By the way, quotients do not add definitional equalities to a type. It just makes it possible to propositionally prove that more things are equal.

Middle Adjunction (Oct 22 2024 at 20:28):

Kyle Miller said:

Do you have an example?

I'm sure I posted a few examples on the Discord server. I will try to come up with some good examples.

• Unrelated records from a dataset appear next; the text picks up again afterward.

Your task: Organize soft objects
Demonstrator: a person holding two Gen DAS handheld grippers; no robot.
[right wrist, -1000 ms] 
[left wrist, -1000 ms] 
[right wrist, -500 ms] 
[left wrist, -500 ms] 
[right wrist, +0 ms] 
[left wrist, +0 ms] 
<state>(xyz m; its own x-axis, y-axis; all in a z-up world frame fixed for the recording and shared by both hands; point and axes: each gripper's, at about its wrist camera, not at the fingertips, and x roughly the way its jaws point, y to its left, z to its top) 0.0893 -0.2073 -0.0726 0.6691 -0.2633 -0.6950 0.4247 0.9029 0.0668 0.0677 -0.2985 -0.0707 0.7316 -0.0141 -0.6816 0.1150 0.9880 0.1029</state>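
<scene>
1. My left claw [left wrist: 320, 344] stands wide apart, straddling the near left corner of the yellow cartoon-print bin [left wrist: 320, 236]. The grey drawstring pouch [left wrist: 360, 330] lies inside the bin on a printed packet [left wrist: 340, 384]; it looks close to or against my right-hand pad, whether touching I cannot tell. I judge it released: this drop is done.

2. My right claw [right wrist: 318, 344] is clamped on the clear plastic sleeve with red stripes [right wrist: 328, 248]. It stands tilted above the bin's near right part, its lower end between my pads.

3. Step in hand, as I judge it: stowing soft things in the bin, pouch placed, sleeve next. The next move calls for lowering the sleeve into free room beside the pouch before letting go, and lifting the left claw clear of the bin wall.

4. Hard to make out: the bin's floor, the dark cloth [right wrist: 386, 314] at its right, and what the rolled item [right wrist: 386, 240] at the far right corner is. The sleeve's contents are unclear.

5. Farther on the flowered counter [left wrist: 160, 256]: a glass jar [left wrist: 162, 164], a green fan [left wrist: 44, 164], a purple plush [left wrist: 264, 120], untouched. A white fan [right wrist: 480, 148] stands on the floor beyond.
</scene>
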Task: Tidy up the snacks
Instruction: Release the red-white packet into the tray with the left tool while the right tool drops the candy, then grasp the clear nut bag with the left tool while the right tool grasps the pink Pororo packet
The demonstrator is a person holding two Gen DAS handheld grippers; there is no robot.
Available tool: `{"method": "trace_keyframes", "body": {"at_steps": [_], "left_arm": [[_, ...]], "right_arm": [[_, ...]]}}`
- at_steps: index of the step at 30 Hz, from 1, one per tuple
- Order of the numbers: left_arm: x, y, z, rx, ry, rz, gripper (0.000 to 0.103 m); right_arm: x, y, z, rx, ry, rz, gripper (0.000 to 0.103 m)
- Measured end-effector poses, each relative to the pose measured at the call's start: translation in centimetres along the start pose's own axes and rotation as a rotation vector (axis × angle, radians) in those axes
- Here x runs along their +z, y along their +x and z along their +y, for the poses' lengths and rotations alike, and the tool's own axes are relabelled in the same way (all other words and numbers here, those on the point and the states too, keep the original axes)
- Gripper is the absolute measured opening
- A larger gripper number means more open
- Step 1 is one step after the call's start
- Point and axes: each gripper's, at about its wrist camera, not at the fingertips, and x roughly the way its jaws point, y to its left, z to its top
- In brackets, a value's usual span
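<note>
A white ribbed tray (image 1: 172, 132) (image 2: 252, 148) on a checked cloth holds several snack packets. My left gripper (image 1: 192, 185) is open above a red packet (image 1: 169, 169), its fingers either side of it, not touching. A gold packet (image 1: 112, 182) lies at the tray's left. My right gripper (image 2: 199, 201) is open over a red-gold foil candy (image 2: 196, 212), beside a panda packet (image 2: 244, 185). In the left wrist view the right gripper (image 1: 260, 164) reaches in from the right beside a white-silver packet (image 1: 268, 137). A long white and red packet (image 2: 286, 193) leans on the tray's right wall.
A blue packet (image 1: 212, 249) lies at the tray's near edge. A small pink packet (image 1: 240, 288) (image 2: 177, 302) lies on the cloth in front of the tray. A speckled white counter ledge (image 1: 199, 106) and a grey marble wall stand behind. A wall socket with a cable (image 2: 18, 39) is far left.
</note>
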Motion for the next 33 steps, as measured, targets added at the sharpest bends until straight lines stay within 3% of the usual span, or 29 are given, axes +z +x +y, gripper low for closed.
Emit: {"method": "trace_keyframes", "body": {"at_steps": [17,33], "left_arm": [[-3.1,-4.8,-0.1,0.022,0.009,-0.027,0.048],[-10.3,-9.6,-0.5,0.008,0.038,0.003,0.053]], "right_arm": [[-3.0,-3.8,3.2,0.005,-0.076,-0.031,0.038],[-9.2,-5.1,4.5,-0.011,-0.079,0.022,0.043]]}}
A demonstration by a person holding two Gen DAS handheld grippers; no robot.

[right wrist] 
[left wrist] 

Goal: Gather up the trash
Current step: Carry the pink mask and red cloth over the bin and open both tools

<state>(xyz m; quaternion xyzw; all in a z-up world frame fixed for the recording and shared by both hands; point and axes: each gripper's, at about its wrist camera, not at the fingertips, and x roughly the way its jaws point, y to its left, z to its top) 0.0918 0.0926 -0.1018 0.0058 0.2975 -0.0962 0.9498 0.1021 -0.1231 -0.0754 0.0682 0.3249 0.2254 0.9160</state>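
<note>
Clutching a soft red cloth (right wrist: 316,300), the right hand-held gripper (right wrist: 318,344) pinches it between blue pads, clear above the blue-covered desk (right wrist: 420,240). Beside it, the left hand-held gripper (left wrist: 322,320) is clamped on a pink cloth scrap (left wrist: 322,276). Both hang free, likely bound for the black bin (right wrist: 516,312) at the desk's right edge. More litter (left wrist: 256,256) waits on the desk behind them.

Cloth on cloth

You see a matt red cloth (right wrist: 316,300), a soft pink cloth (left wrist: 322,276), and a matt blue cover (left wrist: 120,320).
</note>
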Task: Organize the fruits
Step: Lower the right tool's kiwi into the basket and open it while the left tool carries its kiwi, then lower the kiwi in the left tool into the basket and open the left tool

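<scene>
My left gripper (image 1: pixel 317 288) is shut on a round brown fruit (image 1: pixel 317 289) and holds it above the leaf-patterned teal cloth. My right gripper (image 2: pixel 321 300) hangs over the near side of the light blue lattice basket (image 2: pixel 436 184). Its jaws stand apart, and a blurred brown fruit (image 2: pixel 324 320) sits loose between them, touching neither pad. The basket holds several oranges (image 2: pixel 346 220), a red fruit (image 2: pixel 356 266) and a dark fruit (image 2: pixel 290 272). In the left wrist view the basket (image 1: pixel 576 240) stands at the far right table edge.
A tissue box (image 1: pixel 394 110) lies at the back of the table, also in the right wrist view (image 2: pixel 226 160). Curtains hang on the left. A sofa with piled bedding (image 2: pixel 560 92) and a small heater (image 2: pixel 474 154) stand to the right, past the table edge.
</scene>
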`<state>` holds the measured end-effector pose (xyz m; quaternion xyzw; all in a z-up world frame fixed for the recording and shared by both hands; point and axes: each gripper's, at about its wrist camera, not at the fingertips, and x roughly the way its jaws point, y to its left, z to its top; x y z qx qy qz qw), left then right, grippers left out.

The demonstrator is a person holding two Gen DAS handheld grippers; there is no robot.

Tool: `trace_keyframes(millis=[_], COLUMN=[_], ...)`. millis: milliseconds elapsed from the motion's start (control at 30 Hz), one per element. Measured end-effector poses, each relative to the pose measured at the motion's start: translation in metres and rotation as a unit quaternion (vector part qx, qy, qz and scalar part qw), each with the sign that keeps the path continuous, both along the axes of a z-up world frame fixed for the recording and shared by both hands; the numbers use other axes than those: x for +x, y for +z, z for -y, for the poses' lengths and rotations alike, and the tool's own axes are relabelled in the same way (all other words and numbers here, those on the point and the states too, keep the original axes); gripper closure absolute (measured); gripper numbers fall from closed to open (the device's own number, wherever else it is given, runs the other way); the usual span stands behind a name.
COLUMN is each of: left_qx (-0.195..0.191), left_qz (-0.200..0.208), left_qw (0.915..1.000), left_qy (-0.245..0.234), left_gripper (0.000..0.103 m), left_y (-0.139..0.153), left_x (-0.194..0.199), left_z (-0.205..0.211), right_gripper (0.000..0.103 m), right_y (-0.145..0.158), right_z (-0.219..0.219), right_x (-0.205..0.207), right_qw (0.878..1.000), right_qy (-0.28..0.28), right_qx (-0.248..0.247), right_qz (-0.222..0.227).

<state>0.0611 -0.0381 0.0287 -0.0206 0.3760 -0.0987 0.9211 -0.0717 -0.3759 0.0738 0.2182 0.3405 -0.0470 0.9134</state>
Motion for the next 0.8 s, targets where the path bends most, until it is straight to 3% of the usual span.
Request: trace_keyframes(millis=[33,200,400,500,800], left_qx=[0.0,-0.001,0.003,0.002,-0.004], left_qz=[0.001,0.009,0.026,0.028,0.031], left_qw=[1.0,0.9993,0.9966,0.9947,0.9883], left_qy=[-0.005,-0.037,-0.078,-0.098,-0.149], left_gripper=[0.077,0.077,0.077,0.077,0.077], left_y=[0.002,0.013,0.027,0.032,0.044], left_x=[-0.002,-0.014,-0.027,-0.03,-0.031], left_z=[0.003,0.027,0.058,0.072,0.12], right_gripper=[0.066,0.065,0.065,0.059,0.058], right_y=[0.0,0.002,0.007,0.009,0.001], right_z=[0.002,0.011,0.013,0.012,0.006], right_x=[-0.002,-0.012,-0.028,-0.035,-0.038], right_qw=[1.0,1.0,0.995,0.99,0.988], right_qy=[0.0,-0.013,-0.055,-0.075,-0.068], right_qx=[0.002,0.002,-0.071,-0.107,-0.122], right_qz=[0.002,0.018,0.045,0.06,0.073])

Kyle Miller (Oct 22 2024 at 20:30):

To stress this more, since you said that Lean has "fine control over unfolding and stepwise reasoning", Lean is perfectly happy to unfold definitions when checking definitional equality:

def Nat.myAdd (a b : Nat) : Nat :=
  match a, b with
  | 0, b => b
  | succ a', b => succ (myAdd a' b)

example : Nat.myAdd 10 20 = 30 := rfl

It's like Agda here.

Middle Adjunction (Oct 22 2024 at 20:31):

Kyle Miller said:

By the way, quotients do not add definitional equalities to a type. It just makes it possible to propositionally prove that more things are equal

Yep, it was a desperate attempt to simulate working "up to" certain equivalence

Kyle Miller (Oct 22 2024 at 20:32):

Here we go, the definition of _+_ in Agda: it recurses on the first argument, not the second like in Lean.

Agda: https://agda.github.io/agda-stdlib/v2.1.1/Agda.Builtin.Nat.html#336
Lean: https://github.com/leanprover/lean4/blob/eddbdd77b85c44728e0a749fd224d3ce31770976/src/Init/Prelude.lean#L1538-L1540

Kyle Miller (Oct 22 2024 at 20:33):

It's not doing anything fancy (no REWRITE pragmas), it's just using a + whose definition helps you with the "hello world" of dependently typed functional programming. (In practice, we find the type that Edward mentioned to be better to work with.)

Middle Adjunction (Oct 22 2024 at 20:58):

Just to summarise

no Agda does not need and use REWRITE pragmas for this
such REWRITES are considered unsafe (but I did use them before to utilise equalities like 0 + n = n as rewrites)
after what you mentioned (e.g., semireducible), I am not actually sure how to compare Agda's unfolding with Lean's
now I understand at least @[reducible] is the right annotation (not @[inline]), so I can play with it
Agda-style unfolding or not, n + 1 or 1 + n, the core issue, in both Agda (minus rewrite pragmas) and Lean remains, no? In more complex cases (examples pending) where equality on indices is not as simple (e.g., can be resolved with 1 + n) the code gets quickly burdensome, so much that I actually prefer append over append'.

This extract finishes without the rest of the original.